Copy exactly the lines from the beginning of the data down to and including the line holding "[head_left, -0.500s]", without any pictures.

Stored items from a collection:
####

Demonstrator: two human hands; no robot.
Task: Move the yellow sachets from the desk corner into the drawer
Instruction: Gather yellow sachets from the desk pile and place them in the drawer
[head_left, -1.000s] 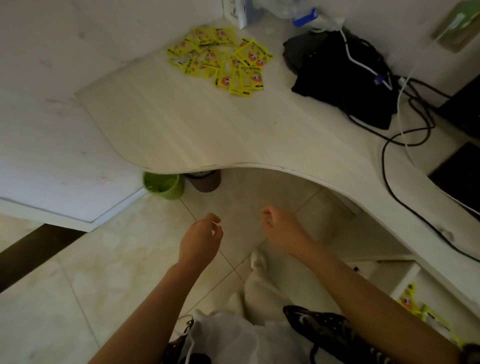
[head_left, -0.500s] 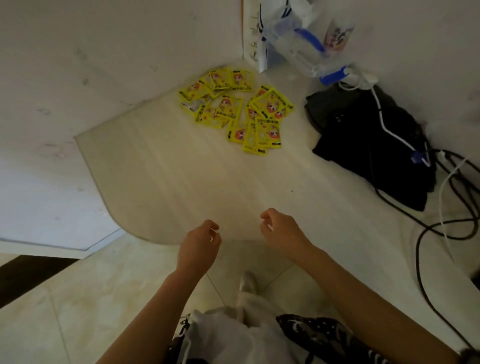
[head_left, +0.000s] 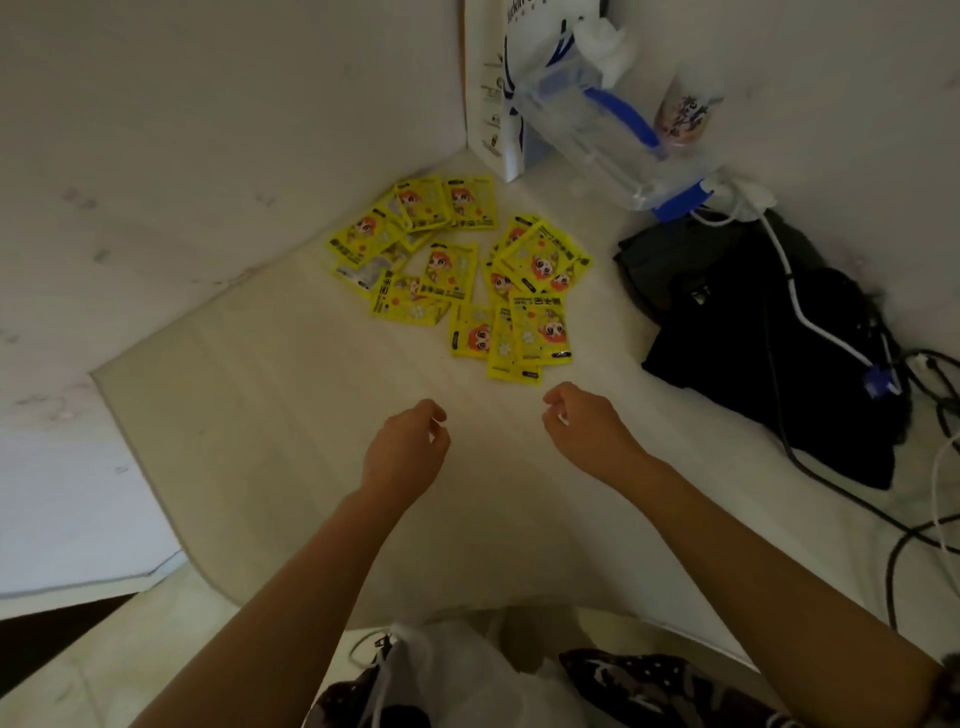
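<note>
Desk (head_left: 270, 415) first: a pale curved top runs into the corner where two white walls meet, and it fills most of what I can see from here. On its right side sits a black bag (head_left: 769, 353) with white and dark cables (head_left: 810, 322) trailing over it, and behind that, against the wall, a clear plastic jug (head_left: 597, 130) with a blue handle lies tilted beside a tall white carton (head_left: 488, 104).

The yellow sachets (head_left: 457, 270) are scattered flat in a loose, overlapping fan in the desk corner, none of them lifted yet. The spread runs roughly left to right, with its nearest packets at the right end, reaching down toward the person.

Both bare hands hover over open desk, short of the pile. The right hand (head_left: 587, 426) has its fingers loosely curled and holds nothing; its fingertips sit just below the nearest sachets. The left hand (head_left: 405, 447) is likewise relaxed and empty, and lies farther from the packets, which are up and slightly to its right.

I'd judge the right hand the closer one, so a short reach straight ahead should meet the near-right packets first. The drawer is not in sight.
</note>
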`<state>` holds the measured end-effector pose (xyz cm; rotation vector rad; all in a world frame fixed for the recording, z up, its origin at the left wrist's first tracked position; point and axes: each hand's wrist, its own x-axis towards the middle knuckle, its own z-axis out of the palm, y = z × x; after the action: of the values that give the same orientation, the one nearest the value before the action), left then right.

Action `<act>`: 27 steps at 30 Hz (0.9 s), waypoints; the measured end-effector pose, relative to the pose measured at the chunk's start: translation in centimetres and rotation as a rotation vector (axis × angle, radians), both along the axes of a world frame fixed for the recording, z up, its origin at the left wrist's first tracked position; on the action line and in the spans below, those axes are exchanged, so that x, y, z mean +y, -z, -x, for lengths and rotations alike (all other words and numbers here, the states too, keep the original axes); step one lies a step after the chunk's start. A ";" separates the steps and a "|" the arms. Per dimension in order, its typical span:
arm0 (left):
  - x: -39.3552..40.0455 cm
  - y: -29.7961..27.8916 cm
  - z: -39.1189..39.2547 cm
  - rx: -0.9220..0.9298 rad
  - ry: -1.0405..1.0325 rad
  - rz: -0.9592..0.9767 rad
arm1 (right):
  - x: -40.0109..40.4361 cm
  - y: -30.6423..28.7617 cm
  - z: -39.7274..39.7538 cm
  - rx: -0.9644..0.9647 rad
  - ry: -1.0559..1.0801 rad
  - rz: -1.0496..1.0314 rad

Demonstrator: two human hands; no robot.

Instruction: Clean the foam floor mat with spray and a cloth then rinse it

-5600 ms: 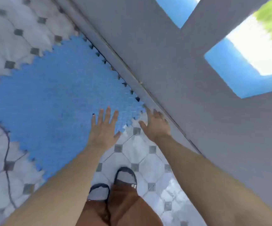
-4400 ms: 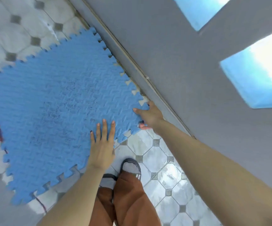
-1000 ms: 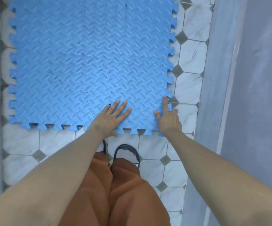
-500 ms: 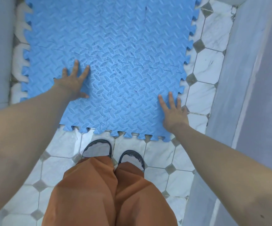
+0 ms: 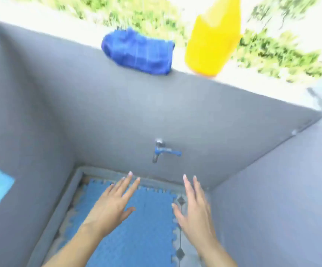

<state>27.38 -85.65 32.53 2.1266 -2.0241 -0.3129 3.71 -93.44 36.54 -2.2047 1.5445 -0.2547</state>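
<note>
The blue foam floor mat [image 5: 144, 234] lies flat on the tiled floor between grey walls. My left hand [image 5: 112, 205] and my right hand [image 5: 194, 211] are raised above it, both with fingers spread and nothing in them. On top of the far wall's ledge lies a crumpled blue cloth [image 5: 139, 52]. To the right of the cloth stands a yellow spray bottle [image 5: 213, 37]; its top is cut off by the frame edge. The whole view is blurred.
A tap with a blue handle [image 5: 164, 150] sticks out of the far grey wall [image 5: 117, 112] above the mat's far edge. Grey walls close in on the left and right. A strip of white tiles [image 5: 181, 249] shows right of the mat. Greenery lies beyond the ledge.
Both hands have lifted off the mat, which stays on the floor. The view has swung upward, bringing the far wall, tap, cloth and spray bottle into sight.
</note>
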 end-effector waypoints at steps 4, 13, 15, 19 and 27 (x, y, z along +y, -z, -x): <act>-5.9 -18.1 5.0 -0.024 0.102 0.435 | -4.4 -18.7 1.3 -0.344 0.097 0.419; -18.3 -34.7 -3.2 -0.173 -0.020 0.181 | -17.2 -38.7 -6.4 -0.509 0.223 0.375; -20.6 -34.6 -5.2 -0.214 -0.057 0.076 | -19.9 -39.8 -8.4 -0.501 0.213 0.216; -25.1 -32.5 -10.6 -0.098 -0.385 0.018 | -24.0 -38.5 -13.0 -0.618 0.320 0.084; -29.1 -30.0 -14.1 0.161 -0.645 -0.003 | -25.9 -36.8 -14.2 -0.531 0.261 0.142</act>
<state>41.46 -114.77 62.52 2.5089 -1.1633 -0.3611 17.91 -119.34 73.34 -1.8153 1.5265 -0.9695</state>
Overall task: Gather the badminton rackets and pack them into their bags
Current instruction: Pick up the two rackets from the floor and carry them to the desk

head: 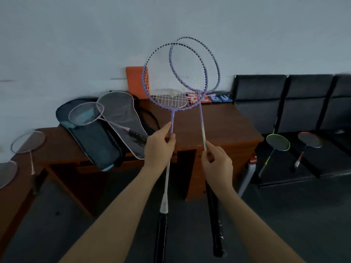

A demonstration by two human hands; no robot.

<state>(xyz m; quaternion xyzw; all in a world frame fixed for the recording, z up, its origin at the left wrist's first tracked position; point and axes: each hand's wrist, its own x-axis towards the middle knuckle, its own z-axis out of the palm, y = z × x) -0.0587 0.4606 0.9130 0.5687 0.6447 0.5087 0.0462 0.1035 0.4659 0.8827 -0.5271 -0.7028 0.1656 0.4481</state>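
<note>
My left hand (159,149) pinches the thin shaft of one purple racket (171,118) between thumb and curled fingers, and my right hand (216,160) pinches the shaft of the second purple racket (201,118) the same way, both well above the black grips that hang down towards me. The two heads stand upright in front of the wall and overlap, one frame crossing the other. Beyond them on the brown desk (228,126) lie the open racket bags (98,141) with a pink racket (86,113) resting on top; two more rackets lie on the desk at far left, and a yellow-green racket (277,142) and a red-tipped one (310,139) rest on the black seats (322,158) to my right. With so light a pinch on slim shafts, I judge either racket could twist or slide through my fingers, and the crossed heads could snag strings as I bring them together for a bag. The pink racket also blocks the bag mouth.
</note>
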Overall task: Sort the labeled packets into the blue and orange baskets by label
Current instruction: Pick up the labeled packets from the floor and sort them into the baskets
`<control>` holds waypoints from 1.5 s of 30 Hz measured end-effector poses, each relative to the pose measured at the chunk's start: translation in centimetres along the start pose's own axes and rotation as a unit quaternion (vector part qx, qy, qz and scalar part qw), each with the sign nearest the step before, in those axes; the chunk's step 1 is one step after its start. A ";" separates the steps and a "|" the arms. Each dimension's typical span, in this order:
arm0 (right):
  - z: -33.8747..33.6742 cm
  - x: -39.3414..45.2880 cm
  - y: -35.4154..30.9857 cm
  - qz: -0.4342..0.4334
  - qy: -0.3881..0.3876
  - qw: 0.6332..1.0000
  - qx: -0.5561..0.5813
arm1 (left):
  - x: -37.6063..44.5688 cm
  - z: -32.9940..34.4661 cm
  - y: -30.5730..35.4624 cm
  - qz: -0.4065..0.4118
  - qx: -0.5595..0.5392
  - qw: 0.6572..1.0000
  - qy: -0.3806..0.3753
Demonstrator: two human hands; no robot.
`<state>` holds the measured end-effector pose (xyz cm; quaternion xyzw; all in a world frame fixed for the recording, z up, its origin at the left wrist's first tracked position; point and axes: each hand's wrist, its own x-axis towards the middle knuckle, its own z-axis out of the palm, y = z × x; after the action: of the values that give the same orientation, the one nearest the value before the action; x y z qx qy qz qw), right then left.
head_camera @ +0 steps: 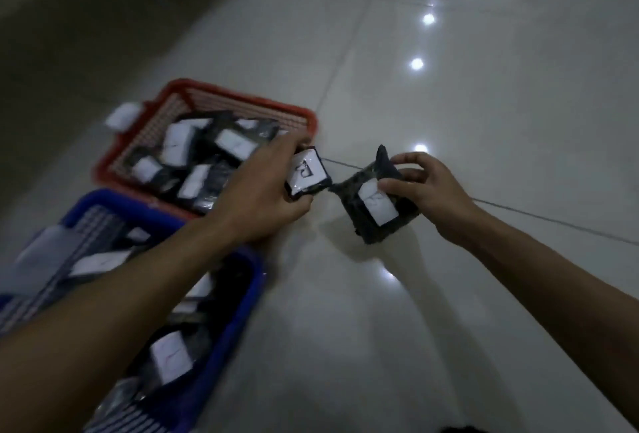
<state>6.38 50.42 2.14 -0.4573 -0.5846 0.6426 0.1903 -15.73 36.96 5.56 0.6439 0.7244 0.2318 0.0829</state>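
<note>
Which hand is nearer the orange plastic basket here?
Left. The left hand, holding a small labeled black packet, overlaps the orange plastic basket at its near right corner; the right hand, gripping another packet, is off to its right.

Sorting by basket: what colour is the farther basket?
Orange basket, clearest in the head view.
</note>
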 end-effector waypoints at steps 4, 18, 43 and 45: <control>10.1 1.9 -4.6 -0.078 -0.079 0.993 -0.031 | -9.5 -6.2 -5.8 -0.111 0.027 0.993 0.033; 28.4 -3.7 -6.1 -0.159 -0.363 0.881 -0.259 | -26.6 -10.3 -12.5 -0.359 0.080 0.926 0.089; 7.4 -10.1 -0.2 -0.203 -0.146 0.813 -0.526 | -15.4 1.7 2.7 0.141 -0.041 0.985 -0.089; 2.8 -12.2 0.7 -0.149 -0.112 0.821 -0.540 | -13.5 4.5 5.6 0.190 -0.060 0.968 -0.154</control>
<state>10.54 39.19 5.66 -0.3191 -0.9162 0.2348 -0.0604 -6.77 25.26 1.68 0.7915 0.5519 0.1844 0.1867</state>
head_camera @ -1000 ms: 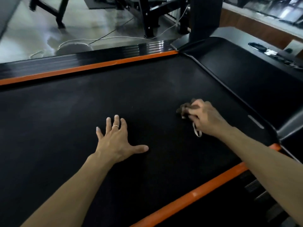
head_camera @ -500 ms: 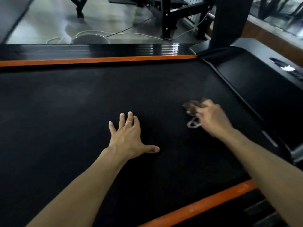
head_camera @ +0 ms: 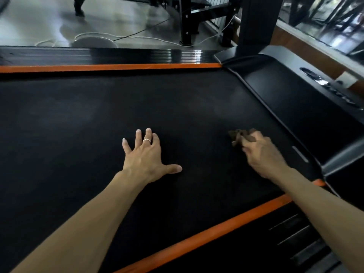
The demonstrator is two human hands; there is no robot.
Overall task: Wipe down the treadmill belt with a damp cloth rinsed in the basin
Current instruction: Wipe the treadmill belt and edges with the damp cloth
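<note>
The right hand point(head_camera: 263, 154) has its grip clamped on a crumpled brown cloth point(head_camera: 239, 135), pressed on the black treadmill belt point(head_camera: 98, 125). The left hand point(head_camera: 146, 154) rests flat, fingers spread.

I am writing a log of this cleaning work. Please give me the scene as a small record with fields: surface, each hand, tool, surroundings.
surface: black treadmill belt with orange side strips
left hand: flat on the belt, fingers spread, silver ring on one finger
right hand: grips a crumpled brown cloth against the belt, blurred
surroundings: white cable on grey floor beyond the belt
basin: none clearly identifiable
</note>
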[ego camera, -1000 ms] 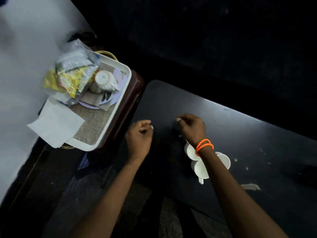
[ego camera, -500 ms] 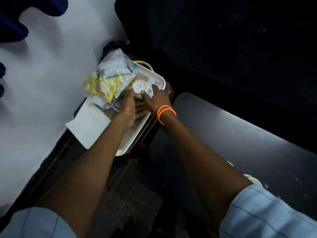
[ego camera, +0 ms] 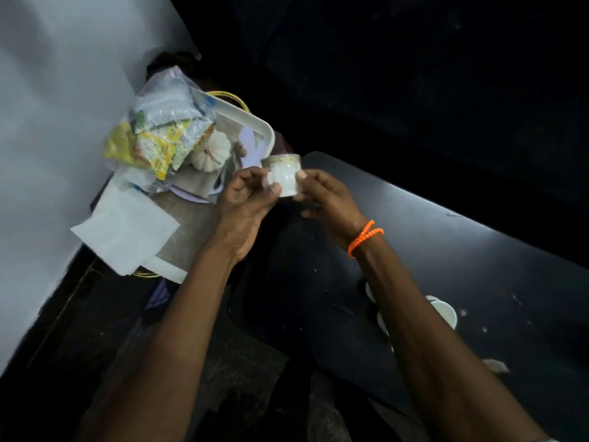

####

Answer below:
Demonstrator: two human hands; no robot.
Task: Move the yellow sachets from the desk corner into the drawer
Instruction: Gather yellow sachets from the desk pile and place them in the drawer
[head_left, -1.000s] 
[head_left, -0.500s] 

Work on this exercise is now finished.